*Exercise directions:*
Would you please output, word for word, the span of the listing below that opens on the line containing "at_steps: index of" and closes on the line containing "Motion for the"? Include both ends and nothing more.

*Material provided:*
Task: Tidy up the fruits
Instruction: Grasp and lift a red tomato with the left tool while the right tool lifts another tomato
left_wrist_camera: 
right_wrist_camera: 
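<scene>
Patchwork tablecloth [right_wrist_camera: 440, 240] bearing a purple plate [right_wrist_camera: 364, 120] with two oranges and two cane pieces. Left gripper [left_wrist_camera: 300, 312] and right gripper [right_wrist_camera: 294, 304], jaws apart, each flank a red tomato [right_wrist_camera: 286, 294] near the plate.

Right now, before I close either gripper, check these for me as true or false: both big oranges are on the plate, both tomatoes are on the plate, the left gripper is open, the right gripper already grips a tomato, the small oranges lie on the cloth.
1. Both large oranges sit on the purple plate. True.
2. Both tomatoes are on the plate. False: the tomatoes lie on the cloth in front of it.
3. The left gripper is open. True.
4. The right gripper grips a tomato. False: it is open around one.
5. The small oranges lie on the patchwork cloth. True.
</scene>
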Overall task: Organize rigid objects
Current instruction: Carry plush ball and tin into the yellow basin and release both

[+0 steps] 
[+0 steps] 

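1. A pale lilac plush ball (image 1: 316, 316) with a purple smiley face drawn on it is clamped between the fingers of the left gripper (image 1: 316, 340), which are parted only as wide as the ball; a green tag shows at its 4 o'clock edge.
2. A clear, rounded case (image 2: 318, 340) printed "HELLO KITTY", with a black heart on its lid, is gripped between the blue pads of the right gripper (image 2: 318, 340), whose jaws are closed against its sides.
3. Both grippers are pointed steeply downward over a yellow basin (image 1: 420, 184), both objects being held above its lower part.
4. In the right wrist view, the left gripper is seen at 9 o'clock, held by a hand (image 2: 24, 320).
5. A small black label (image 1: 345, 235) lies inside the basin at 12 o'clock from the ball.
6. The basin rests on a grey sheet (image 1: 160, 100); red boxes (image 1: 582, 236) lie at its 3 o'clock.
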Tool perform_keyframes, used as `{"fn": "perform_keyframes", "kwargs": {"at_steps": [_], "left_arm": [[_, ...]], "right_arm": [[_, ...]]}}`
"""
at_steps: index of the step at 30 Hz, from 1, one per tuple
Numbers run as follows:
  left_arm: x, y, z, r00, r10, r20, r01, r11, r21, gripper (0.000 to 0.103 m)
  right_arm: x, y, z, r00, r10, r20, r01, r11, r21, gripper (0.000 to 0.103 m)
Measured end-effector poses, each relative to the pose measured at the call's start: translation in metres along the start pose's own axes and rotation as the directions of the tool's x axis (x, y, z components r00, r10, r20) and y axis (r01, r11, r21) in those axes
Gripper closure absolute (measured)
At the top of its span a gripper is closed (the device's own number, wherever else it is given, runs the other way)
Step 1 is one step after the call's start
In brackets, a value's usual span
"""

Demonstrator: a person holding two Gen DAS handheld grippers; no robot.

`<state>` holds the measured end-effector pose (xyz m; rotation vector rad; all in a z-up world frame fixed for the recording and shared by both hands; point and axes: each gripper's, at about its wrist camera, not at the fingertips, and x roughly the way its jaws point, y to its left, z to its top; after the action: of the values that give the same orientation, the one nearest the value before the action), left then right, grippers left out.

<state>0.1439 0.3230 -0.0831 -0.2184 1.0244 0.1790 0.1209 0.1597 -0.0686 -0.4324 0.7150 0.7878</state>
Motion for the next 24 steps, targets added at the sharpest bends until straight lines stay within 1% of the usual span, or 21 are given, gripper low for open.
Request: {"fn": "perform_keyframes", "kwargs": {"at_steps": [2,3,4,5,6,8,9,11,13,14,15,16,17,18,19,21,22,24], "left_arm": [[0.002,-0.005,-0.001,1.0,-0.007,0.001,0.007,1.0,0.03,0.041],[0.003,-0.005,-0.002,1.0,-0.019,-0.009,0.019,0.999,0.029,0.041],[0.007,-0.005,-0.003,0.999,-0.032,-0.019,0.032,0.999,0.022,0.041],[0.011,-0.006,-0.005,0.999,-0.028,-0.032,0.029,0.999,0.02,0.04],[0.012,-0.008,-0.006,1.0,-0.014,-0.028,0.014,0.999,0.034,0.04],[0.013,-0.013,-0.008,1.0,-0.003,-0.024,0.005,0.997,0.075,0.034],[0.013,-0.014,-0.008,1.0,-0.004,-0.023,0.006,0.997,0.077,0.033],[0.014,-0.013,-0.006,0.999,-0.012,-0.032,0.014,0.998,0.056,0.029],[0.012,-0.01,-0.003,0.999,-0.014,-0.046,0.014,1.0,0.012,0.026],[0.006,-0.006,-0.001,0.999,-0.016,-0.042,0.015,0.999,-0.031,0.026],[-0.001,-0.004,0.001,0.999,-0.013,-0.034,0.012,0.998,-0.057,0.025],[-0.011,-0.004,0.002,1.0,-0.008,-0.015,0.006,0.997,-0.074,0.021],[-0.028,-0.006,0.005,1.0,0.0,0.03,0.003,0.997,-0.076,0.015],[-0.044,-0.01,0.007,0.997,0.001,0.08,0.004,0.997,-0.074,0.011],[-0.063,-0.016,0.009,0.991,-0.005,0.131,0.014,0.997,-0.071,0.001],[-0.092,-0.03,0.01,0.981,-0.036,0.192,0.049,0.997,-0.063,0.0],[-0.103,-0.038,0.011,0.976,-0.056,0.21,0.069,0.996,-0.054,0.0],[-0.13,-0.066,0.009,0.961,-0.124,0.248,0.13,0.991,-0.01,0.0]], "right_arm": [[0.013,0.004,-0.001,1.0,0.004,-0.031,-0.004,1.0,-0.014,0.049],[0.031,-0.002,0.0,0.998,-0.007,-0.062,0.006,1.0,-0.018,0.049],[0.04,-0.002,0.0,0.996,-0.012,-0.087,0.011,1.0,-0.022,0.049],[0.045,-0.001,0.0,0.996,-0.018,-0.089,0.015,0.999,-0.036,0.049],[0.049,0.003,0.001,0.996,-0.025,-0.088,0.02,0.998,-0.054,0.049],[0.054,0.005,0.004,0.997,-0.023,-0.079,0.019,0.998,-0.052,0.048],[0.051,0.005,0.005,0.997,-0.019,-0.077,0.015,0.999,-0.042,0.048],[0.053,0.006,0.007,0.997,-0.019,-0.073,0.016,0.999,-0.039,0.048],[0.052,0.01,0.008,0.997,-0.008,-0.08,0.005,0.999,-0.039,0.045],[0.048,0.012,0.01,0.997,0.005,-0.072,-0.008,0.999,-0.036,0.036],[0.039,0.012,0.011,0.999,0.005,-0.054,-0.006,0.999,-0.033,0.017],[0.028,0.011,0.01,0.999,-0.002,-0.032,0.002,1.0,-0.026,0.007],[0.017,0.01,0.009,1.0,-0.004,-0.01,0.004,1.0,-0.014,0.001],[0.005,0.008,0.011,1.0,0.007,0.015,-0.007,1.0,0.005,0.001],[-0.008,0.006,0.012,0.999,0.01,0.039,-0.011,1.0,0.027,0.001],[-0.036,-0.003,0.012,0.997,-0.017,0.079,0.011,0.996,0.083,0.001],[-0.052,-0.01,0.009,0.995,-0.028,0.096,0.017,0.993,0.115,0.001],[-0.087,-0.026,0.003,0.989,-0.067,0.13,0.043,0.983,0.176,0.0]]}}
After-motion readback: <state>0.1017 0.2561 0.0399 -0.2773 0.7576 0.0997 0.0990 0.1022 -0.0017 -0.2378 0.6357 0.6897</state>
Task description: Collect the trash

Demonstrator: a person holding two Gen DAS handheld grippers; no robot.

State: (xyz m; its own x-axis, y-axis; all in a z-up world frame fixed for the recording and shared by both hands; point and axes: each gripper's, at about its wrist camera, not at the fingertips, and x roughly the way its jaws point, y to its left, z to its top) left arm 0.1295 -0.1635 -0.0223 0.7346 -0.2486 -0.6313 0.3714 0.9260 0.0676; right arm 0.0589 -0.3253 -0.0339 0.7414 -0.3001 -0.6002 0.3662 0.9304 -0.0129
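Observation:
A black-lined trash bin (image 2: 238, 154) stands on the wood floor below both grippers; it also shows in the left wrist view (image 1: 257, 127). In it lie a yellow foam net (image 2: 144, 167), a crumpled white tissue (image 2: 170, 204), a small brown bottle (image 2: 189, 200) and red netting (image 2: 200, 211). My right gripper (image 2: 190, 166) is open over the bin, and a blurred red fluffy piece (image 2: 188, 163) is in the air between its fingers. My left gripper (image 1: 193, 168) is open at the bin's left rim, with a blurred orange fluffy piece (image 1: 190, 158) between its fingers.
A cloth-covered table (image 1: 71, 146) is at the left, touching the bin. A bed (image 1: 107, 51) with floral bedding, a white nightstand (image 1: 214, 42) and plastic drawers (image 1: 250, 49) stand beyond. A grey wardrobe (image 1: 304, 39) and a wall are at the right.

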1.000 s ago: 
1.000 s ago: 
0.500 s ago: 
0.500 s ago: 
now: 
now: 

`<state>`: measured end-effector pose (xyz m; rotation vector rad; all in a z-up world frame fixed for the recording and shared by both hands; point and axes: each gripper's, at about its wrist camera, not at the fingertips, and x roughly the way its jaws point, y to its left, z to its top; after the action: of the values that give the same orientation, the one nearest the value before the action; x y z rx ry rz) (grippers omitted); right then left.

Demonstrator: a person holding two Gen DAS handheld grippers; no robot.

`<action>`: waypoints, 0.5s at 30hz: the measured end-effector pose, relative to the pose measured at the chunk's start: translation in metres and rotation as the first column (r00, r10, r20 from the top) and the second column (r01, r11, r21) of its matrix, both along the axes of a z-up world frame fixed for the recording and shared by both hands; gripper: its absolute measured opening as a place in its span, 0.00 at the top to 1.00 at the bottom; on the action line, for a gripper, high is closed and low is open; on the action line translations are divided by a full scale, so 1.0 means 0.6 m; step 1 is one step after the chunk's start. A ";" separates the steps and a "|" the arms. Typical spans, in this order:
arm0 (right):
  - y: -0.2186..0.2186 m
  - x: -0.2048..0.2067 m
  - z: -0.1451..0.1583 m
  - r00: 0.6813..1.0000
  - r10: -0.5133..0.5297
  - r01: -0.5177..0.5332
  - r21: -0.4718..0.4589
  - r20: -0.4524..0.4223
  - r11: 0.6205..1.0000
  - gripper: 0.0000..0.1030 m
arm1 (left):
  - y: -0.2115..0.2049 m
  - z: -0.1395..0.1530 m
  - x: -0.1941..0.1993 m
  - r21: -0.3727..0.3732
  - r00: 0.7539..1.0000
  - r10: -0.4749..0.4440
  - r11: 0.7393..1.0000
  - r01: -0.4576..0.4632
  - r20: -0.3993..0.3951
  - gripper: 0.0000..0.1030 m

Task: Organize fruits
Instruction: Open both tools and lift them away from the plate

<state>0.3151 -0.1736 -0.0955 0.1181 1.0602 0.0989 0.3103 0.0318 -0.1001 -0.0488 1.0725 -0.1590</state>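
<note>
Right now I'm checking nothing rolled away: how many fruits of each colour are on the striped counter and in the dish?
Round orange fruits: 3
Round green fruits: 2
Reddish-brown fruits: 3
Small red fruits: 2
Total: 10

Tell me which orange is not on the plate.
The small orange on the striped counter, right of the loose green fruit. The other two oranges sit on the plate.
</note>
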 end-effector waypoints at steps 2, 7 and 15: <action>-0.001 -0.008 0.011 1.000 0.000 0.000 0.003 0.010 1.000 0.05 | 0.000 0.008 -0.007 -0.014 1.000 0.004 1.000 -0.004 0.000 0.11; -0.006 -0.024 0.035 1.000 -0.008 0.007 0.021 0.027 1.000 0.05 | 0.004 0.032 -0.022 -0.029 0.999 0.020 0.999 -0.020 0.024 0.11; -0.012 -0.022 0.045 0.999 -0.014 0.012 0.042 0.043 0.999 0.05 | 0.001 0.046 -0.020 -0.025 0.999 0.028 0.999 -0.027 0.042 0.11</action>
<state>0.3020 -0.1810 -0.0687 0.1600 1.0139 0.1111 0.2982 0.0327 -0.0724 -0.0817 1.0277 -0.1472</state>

*Answer area:*
at_steps: index of the step at 30 Hz, from 1, one per tuple
Numbers run as follows:
  left_arm: x, y, z, r00, r10, r20, r01, r11, r21, gripper (0.000 to 0.103 m)
  right_arm: x, y, z, r00, r10, r20, r01, r11, r21, gripper (0.000 to 0.103 m)
Measured end-effector poses, each relative to the pose measured at the call's start: translation in metres along the start pose's own axes and rotation as the directions of the tool's x axis (x, y, z components r00, r10, r20) and y axis (r01, r11, r21) in those axes
Gripper closure absolute (measured)
At the top of its span a gripper is closed (the device's own number, wherever else it is given, runs the other way)
Step 1 is one step after the call's start
In brackets, a value's usual span
"""

Demonstrator: a person holding two Gen DAS handheld grippers; no robot.

`<state>` holds the measured end-effector pose (xyz m; rotation vector rad; all in a z-up world frame fixed for the recording and shared by both hands; point and axes: each gripper's, at about its wrist camera, not at the fingertips, and x roughly the way its jaws point, y to its left, z to its top; after the action: of the values that give the same orientation, the one nearest the value before the action), left then right, grippers left out.

<state>0.1439 0.3230 -0.0831 -0.2184 1.0244 0.1790 0.1209 0.1597 -0.0686 -0.4324 0.7150 0.7878</state>
Motion for the next 24 steps, targets added at the sharpest bends until straight lines stay within 1% of the usual span, or 21 are given, gripper low for open.

This output completes the exercise.